解雇理由がマタハラで明白なら法律違反の行為ですが、企業側もそんな不利なマネはしません。法の目をかいくぐり、自社の都合のいいように退職に追い込む企業もあります。まだまだマタハラは掴みどころのない問題と言えるでしょう。
育児休暇後にほぼ100%近くの女性が職場復帰している「女性にやさしい企業」もありますが、そのほとんどは大企業です。中小零細企業では、人を雇うこと自体が既に大きなリスクであり、まして子供を持つ女性を受け入れることが出来る余裕のある企業は一握り。「企業側にも経営上やむを得ない事情がある」とでも言いましょうか、法律どうこう以前の問題である場合も少なくありません。
妊娠と同時に多くの女性たちはそういった現実的な社会背景を敏感に感じ取っているのでしょう。せっかく育児休暇をとっても復職せずにそのまま退職したり、復職しても周りの目が冷たかったり、風当たりが強かったりして結局辞めてしまう女性が多いのはそのためです。
また、自分が当事者でなかったとしても、周りでそういう現実を見ていれば「子供はつくらない(つくれない)」と考えてしまう女性が増えるのも自然なことです。残念ながら、中小零細企業における女性の職場復帰問題を解決させるにはもう少し時間がかかりそうです。
「職場を離れずに仕事をしてくれる女性がいい」それが会社側の本音です。しかし、だからといって会社側の意見をそのまま優先してしまうのはいかがなものでしょうか。「職場復帰できるか」という不安に呑まれ、妊娠出産を見送り今のまま仕事を続ける選択をした結果、その後あなたは取り返しの付かない後悔を抱えていくことになりかねません。
「たとえ育児休暇であっても、一度職場を離れたら戻ってこられないかもしれない」という不安はよくわかります。でも、足踏みしている時ほど不安は強くなるもの。不安は「もっと動け!」のサインです。だから動きましょう。
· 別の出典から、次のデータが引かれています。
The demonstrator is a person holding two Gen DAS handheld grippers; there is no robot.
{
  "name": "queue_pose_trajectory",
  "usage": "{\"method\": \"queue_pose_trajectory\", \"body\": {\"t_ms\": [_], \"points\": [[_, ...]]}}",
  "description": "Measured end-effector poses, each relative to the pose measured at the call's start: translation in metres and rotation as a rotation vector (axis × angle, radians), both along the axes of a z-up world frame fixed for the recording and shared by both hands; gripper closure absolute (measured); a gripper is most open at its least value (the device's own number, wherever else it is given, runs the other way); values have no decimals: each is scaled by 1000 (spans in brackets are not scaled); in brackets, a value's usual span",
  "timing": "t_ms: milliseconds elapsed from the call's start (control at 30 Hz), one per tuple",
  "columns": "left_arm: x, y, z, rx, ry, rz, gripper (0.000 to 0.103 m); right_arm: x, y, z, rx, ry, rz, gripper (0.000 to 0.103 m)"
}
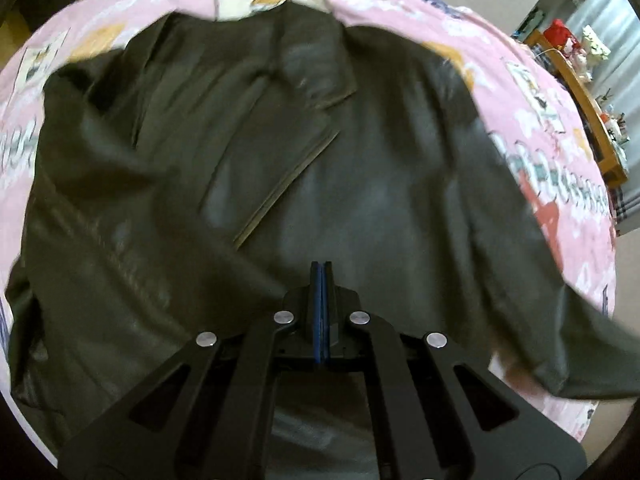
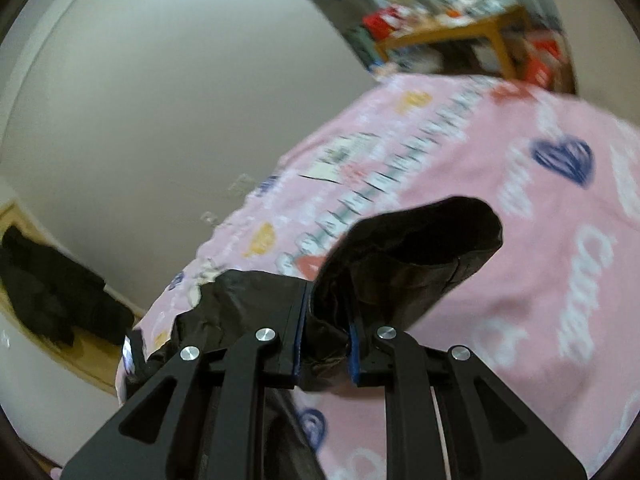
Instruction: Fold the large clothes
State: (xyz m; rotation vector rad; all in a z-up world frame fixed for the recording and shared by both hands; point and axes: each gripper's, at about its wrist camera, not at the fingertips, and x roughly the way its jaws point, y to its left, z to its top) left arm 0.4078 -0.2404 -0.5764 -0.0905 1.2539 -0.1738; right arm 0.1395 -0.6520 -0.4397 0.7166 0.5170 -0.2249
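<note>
The pink printed bedspread (image 1: pixel 532 92) covers the bed, and a dark leather jacket (image 1: pixel 248 168) lies spread face up across most of it, lapels open. In the left wrist view its collar sits toward the bed's far edge and its hem toward the near edge, so the long axis runs from near edge to far edge, collar end pointing away. One sleeve trails off toward the right edge of the bed.

The sleeve cuff (image 2: pixel 416 248) is lifted clear of the bedspread, its open mouth pointing up and away, pinched by the right gripper (image 2: pixel 326 340), whose jaws stand slightly apart with bunched leather filling the gap between them. The left gripper (image 1: pixel 321 276) hangs over the jacket's lower front with its jaws pressed fully together and nothing in them.

The step appears to be folding that sleeve inward. To do it well, carry the cuff high enough that stiff leather does not drag, lay the sleeve straight across the chest, and let the idle left gripper pin the body near the shoulder seam so the jacket does not slide.
</note>
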Motion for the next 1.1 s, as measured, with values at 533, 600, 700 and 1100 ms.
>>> {"method": "queue_pose_trajectory", "body": {"t_ms": [533,600,700,1100], "points": [[-80,70,7,41,-146,-50,103,158,187,114,-296,-55,378,89],[-95,89,11,29,-145,-36,103,171,210,123,-326,-52,414,90],[-118,117,13,12,-136,-4,103,184,251,137,-364,-49,497,90],[-185,243,-8,-53,-63,222,103,157,447,123,-548,-57,992,92]]}}
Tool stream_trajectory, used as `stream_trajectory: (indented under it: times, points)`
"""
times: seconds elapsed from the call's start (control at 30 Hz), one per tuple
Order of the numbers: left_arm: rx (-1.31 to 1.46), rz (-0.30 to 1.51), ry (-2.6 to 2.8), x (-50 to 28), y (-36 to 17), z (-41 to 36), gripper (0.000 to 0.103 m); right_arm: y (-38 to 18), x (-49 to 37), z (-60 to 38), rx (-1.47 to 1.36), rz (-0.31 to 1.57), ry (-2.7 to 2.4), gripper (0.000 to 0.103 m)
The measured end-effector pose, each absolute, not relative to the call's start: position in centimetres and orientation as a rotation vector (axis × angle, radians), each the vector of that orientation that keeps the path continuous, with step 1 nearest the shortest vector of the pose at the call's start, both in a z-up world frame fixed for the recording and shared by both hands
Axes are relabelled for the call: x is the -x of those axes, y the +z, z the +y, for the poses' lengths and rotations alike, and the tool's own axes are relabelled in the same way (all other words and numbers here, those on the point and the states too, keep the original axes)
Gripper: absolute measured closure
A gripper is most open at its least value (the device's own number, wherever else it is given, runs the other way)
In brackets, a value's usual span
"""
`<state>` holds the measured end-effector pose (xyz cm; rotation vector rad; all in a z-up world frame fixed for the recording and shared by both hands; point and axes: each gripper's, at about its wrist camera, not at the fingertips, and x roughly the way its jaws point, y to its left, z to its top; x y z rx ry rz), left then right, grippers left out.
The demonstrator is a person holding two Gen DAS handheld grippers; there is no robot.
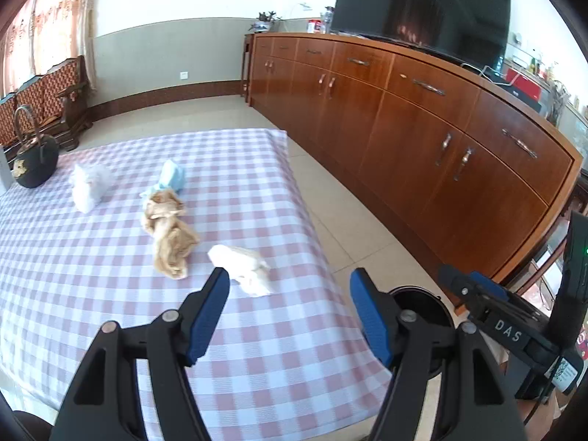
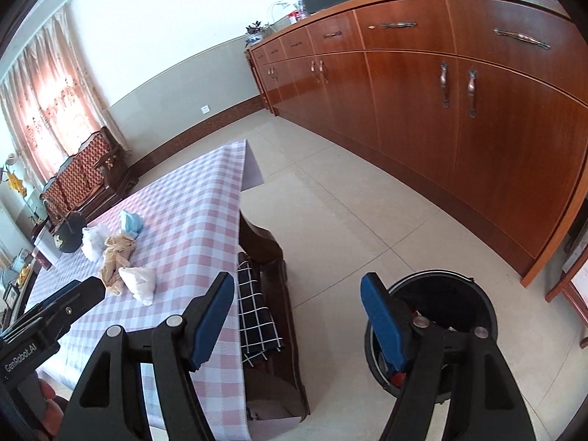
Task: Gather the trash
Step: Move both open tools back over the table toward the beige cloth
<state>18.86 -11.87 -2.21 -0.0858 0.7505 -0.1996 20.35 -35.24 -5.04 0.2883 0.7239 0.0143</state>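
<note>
Several pieces of crumpled trash lie on a pink-checked tablecloth [image 1: 92, 275]: a white tissue wad [image 1: 242, 268] nearest, a tan crumpled paper [image 1: 169, 235], a blue wad [image 1: 172, 178] and a white plastic wad [image 1: 88, 185]. My left gripper [image 1: 288, 294] is open and empty, just short of the white tissue wad. My right gripper [image 2: 297, 301] is open and empty, held over the floor beside the table, with a black trash bin [image 2: 441, 308] behind its right finger. The trash also shows in the right wrist view: white tissue wad [image 2: 139, 283], tan paper [image 2: 115, 257], blue wad [image 2: 130, 222]. The bin also shows in the left wrist view [image 1: 422, 305].
A black teapot [image 1: 35, 161] stands at the table's far left. A long wooden sideboard [image 1: 422, 139] with a TV [image 1: 422, 3] runs along the right. A wooden bench with a checked cushion [image 2: 257, 312] sits by the table edge. Tiled floor [image 2: 349, 202] lies between.
</note>
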Motion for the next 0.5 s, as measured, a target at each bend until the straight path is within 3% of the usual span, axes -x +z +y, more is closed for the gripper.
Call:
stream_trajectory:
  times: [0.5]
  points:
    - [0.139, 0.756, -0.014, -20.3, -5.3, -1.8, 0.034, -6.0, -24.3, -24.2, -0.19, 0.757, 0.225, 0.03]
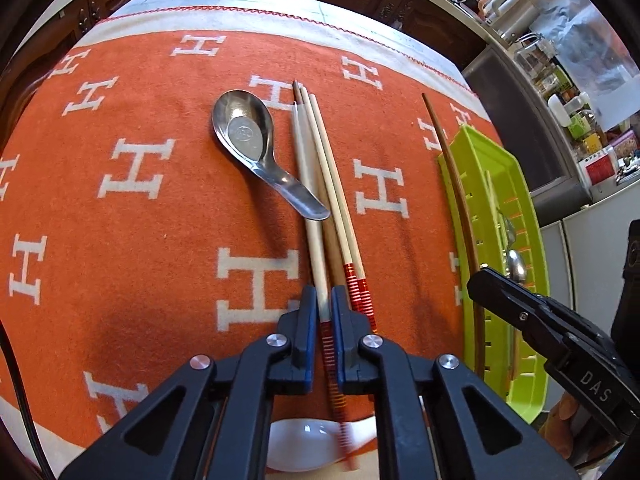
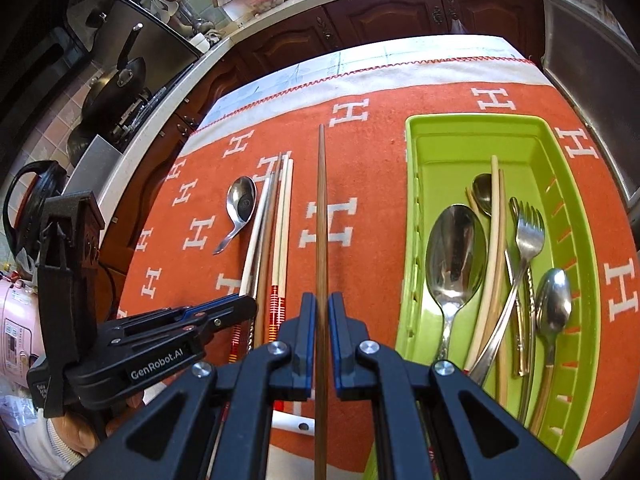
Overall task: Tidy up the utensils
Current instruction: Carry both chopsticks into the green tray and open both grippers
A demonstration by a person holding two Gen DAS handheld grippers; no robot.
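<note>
My left gripper [image 1: 324, 304] is shut on a pale chopstick [image 1: 306, 168] near its red-striped end. That chopstick lies in a bundle of chopsticks [image 2: 276, 216] on the orange cloth [image 1: 140, 240]. A steel soup spoon [image 1: 244, 132] rests just left of the bundle. My right gripper [image 2: 321, 312] is shut on a long dark brown chopstick [image 2: 321, 208], held between the bundle and the green tray [image 2: 576, 216]. A large spoon [image 2: 456, 248], a fork [image 2: 530, 232], a smaller spoon [image 2: 554, 304] and pale chopsticks [image 2: 496, 240] lie in the tray.
A white ceramic spoon [image 1: 296, 444] lies at the cloth's near edge under my left gripper. Dark wooden cabinets [image 2: 380, 20] stand beyond the table. A counter with black pans [image 2: 120, 84] is at the left, a cluttered counter [image 1: 560, 92] at the right.
</note>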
まずは働けるうちに一生懸命仕事に打ち込んで、同僚や上司と今よりももっと良好な人間関係を築くことです。小さな会社ならば社長も身近な存在のはず、意識的に自らコミュニケーションを取るように心がけて下さい。
職場を離れる時、周りの人たちから祝福と歓迎の言葉を言ってもらえるように。
育児休暇中も職場とのつながりを持つようにして、復帰の意志があることをちゃんと伝えておくことも大事です。
それでも職場復帰が叶わないとしたら、その職場はあなたの戻るべきところではなかっただけ。その職場のコネや人の紹介など使えるものは全部使って新しい先に目を向けましょう。本気になれば、やれることはいくらでもあるはずです。
「再就職は難しい」と不安になることもあるでしょうが、動くことを諦めてしまえば不安は現実になります。『不安になったら動く』ということを忘れないで下さい。